Do We Behave The Same In Virtual Meetings As In Offline Meetings?

While virtual meetings mushroomed during the Covid pandemic, concerns remained that they weren’t as effective as more traditional meetings (which is already an incredibly low bar!)

For instance, a survey last year from Cambridge Judge Business found that the number of meetings grew by 7.4% between June 2020 and December 2021. This time spent in meetings is not time well spent, however, as the study found that the meetings are typically of low quality.

Such meetings are defined in a number of ways. For instance, participants could be multitasking throughout it, or they could double-book them with other meetings or tasks. They might even have participants with overly similar roles, which increases duplication.

“The relationships emerging from the data are clear: working longer (a higher workweek span), less productively (more low-quality meetings), and in arguably a more stressful manner (higher levels of multitasking) is associated with universally worse outcomes including a decline in work-life balance and quality of work,” the authors explain.

Poor turn taking

Recent Stanford research suggests that part of the problem might be that we’re less effective at taking turns in conversations that take place virtually. This, in turn, resulted in us generally feeling less happy and positive about the conversation.

The team followed this up with a second paper, in which they explored the various ways in which we can have better virtual meetings. They found that a failsafe tactic was to show appreciation for the other person.

After undergoing brain scans of participants as they engaged in virtual meetings, the researchers found that expressing appreciation triggers activity in the parts of the brain that are linked to social cognition.

Workplace dynamics

To simulate work-related interactions in a controlled laboratory setting, the researchers organized 72 participants into pairs and assigned them to either meet in person or connect virtually over Zoom.

The interactions between the pairs were meticulously recorded on video and audio, while portable functional near-infrared spectroscopy neuroimaging technology was employed to track the changes in brain activity, specifically oxygenation levels in different regions of the brain. The pairs were given three distinct tasks that required varying cognitive skills, with the aim of assessing their collaborative abilities.

“We could have chosen all kinds of tasks, but because we wanted it to be applicable to the work environment, we chose a problem-solving task, a creativity task, and an emotion-sharing task,” the researchers explain.

Testing performance

In an effort to comprehensively evaluate the cognitive and emotional abilities of the pairs, the researchers presented them with three distinct tasks. The first task required the pairs to identify the most important traffic safety rules on US highways.

For the second task, they were asked to come up with an innovative solution to increase water conservation in California households. Finally, the pairs engaged in an emotion-sharing task, where they discussed their personal experiences of unmet needs and their associated emotions.
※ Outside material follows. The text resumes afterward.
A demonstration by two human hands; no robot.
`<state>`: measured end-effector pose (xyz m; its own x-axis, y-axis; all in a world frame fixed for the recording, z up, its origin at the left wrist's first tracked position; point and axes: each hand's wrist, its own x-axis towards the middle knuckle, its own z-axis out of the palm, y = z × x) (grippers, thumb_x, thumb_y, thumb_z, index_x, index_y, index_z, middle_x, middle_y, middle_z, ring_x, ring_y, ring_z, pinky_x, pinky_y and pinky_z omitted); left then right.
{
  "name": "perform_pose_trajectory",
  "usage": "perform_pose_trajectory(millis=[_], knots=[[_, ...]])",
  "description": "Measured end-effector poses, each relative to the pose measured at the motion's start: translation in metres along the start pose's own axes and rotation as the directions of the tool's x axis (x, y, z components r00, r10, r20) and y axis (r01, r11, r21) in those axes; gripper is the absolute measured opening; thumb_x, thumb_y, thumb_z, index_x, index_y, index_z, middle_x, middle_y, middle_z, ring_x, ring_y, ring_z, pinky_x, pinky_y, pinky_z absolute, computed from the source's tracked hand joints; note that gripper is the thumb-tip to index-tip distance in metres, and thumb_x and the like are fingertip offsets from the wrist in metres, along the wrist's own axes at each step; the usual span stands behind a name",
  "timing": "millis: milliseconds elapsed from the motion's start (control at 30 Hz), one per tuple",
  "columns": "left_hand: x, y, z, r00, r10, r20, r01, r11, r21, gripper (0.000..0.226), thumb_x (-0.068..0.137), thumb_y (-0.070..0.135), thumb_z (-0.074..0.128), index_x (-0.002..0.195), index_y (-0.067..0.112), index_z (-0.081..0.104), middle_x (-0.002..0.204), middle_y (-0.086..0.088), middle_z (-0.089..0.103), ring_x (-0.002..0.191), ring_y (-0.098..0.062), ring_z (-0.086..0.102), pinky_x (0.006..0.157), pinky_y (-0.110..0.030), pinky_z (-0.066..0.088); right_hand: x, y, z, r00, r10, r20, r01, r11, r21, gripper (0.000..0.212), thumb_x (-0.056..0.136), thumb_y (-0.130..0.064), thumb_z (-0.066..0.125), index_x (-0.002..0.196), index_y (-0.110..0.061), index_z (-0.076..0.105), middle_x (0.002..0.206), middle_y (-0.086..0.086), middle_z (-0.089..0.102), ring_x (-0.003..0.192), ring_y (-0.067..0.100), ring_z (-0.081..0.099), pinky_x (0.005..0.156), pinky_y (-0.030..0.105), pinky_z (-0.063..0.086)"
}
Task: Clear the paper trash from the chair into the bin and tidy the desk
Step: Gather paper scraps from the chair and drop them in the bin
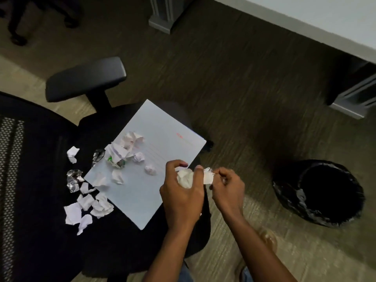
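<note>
L hand [182, 192] fist round paper wad [185, 178]; R hand [227, 186] pinching its torn strip, both over chair [114, 237] edge.

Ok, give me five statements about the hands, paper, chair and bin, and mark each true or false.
1. The left hand holds a crumpled paper wad. True.
2. The bin lies tipped over on the chair. False: it stands on the floor, to the right of the chair.
3. Paper scraps lie on the seat beside the sheet. True.
4. The sheet is bare. False: several scraps lie on it.
5. The right hand rests inside the bin. False: it is next to the left hand, pinching paper.
</note>
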<state>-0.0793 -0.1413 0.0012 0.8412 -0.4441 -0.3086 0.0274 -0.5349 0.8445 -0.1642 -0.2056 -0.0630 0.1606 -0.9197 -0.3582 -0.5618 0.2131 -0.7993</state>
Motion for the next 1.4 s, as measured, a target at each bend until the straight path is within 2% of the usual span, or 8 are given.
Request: perform_pose_trajectory(millis=[233, 367, 600, 867, 1100, 1200, 1267, 1400], knots=[[-0.024, 0.023, 0.091, 0.964, 0.03, 0.265, -0.068, 0.988, 0.137, 0.02, 0.084, 0.047, 0.077, 0.1, 0.037, 0.071, 0.1, 0.018, 0.069, 0.092, 0.001, 0.064, 0.07, -0.012, 0.044, 0.016, 0.021, -0.087, 0.954, -0.213, -0.21, 0.222, 0.975, 0.022, 0.021, 0.089, -0.002, 0.059, 0.079, -0.016, 0.071, 0.082, -0.003, 0.064, 0.077, 0.008, 0.063, 0.067, 0.027, 0.049], [-0.05, 0.035, 0.142, 0.934, -0.057, 0.354, 0.07, 0.997, -0.023, 0.007, 0.089, 0.033, 0.075, 0.096, 0.032, 0.075, 0.091, 0.01, 0.077, 0.086, -0.005, 0.073, 0.073, -0.034, 0.062, 0.022, 0.035, -0.131, 0.98, -0.058, -0.19, 0.119, 0.936, 0.331, 0.027, 0.092, -0.012, 0.048, 0.09, -0.016, 0.074, 0.089, 0.003, 0.073, 0.084, 0.022, 0.07, 0.07, 0.045, 0.06], [-0.107, 0.065, 0.234, 0.871, -0.117, 0.477, 0.241, 0.948, -0.208, 0.026, 0.076, 0.044, 0.073, 0.093, 0.025, 0.075, 0.114, -0.015, 0.071, 0.099, -0.026, 0.073, 0.088, -0.049, 0.061, 0.032, 0.061, -0.196, 0.948, 0.293, -0.122, -0.067, 0.559, 0.827, 0.023, 0.098, -0.033, 0.062, 0.104, -0.016, 0.076, 0.104, 0.007, 0.078, 0.096, 0.017, 0.074, 0.075, 0.024, 0.058], [-0.156, 0.064, 0.331, 0.535, -0.278, 0.798, 0.744, 0.603, -0.289, 0.034, 0.1, 0.038, 0.053, 0.109, 0.009, 0.068, 0.115, -0.02, 0.064, 0.113, -0.033, 0.057, 0.097, -0.041, 0.046, 0.073, 0.123, -0.268, 0.852, 0.517, -0.086, -0.067, 0.27, 0.961, 0.021, 0.097, -0.005, 0.065, 0.118, -0.005, 0.068, 0.105, 0.012, 0.079, 0.094, 0.025, 0.077, 0.07, 0.032, 0.062], [-0.176, 0.031, 0.421, 0.477, -0.435, 0.764, 0.726, 0.685, -0.063, 0.023, 0.104, 0.023, 0.05, 0.113, 0.01, 0.067, 0.099, -0.014, 0.072, 0.078, -0.025, 0.068, 0.067, -0.033, 0.052, 0.124, 0.209, -0.322, 0.702, 0.709, 0.059, -0.243, 0.162, 0.956, 0.043, 0.104, -0.023, 0.056, 0.139, 0.001, 0.058, 0.132, 0.026, 0.065, 0.115, 0.042, 0.064, 0.105, 0.055, 0.048], [-0.175, 0.011, 0.449, 0.4, -0.519, 0.756, 0.754, 0.655, 0.051, 0.037, 0.104, 0.034, 0.042, 0.093, 0.008, 0.066, 0.068, -0.008, 0.074, 0.051, -0.019, 0.067, 0.043, -0.021, 0.047, 0.138, 0.242, -0.338, 0.672, 0.729, 0.132, -0.333, 0.139, 0.932, 0.036, 0.107, -0.03, 0.05, 0.111, 0.002, 0.065, 0.095, 0.015, 0.072, 0.089, 0.03, 0.071, 0.085, 0.039, 0.054], [-0.172, -0.004, 0.466, 0.369, -0.565, 0.738, 0.778, 0.622, 0.088, 0.044, 0.104, 0.043, 0.04, 0.093, 0.009, 0.066, 0.078, -0.01, 0.076, 0.065, -0.025, 0.068, 0.054, -0.026, 0.051, 0.146, 0.26, -0.342, 0.648, 0.734, 0.202, -0.357, 0.058, 0.932, 0.035, 0.106, -0.03, 0.051, 0.085, -0.005, 0.06, 0.072, 0.007, 0.067, 0.066, 0.021, 0.068, 0.065, 0.03, 0.053], [-0.164, -0.032, 0.492, 0.404, -0.619, 0.673, 0.783, 0.615, 0.095, 0.052, 0.103, 0.055, 0.045, 0.111, 0.01, 0.068, 0.111, -0.015, 0.069, 0.09, -0.032, 0.064, 0.071, -0.035, 0.047, 0.158, 0.282, -0.338, 0.625, 0.745, 0.233, -0.373, 0.024, 0.927, 0.03, 0.104, -0.033, 0.054, 0.089, -0.009, 0.063, 0.091, 0.012, 0.066, 0.084, 0.03, 0.065, 0.076, 0.042, 0.053]])
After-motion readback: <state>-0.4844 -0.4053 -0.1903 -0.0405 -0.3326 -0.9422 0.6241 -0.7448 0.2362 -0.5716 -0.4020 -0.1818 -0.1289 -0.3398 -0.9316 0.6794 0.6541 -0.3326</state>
To gain a comprehensive understanding of the participant’s subjective experiences, the researchers administered several surveys before and after each task, which assessed their energy and stress levels, their assessment of their own and their partner’s performance, their level of cooperation, and their sense of closeness with their partner. Additionally, the researchers conducted an objective assessment of each pair’s performance on the tasks, which involved analyzing the recorded interactions.

Encouraging monologues

The researchers found that whereas in offline conversations, we tend to take turns and have more of a back-and-forth conversation, this isn’t the case online. Instead, we each tend to speak for much longer without any interruption or contribution from our colleagues.

When people were better able to take turns and have a more natural conversation, not only did they feel more positive about the conversation but they also had a better sense of cooperation with their partner. What’s more, they even performed better on a number of tasks that were rated by observers.

“For the virtual pairs, we saw a decrease in turn-taking and that is actually a negative thing for their social interaction and task performance,” the researchers explain.

Changes in the brain

The study found that emotional sharing tasks produced the highest coherence levels between participants’ brains in face-to-face interactions, while virtual interactions generated more coherence during problem-solving and creativity tasks.

However, the authors caution against automatically equating higher coherence with better outcomes. In some cases, it may simply reflect the overactivation of certain brain regions, as seen in instances where participants struggle to hear each other.

Additionally, the researchers identified certain patterns of coherence that were associated with more turn-taking, suggesting that coherence may play a role in regulating social dynamics during interactions.

“Once we understand what happens in the brain with neuroimaging, we can develop better technological interventions,” they explain. “We might be able to help video conferencing companies improve their systems with new features that facilitate turn-taking and make brain activity as close as possible to in-person interactions.”

This phenomenon was adequately addressed by asking participants to simply spend a couple of minutes expressing some appreciation for their partner, which was sufficient to impact their brain activity. This simple task increased the interbrain coherence across the parts of the brain linked with social cognitive processing.

This, in turn, meant that both those engaging in person and virtually reported a greater sense of connection with their conversation partner. So, it seems, that showing a bit of appreciation for our colleagues could be beneficial regardless of the medium used to communicate with them, which is probably no bad thing for harmony in the workplace.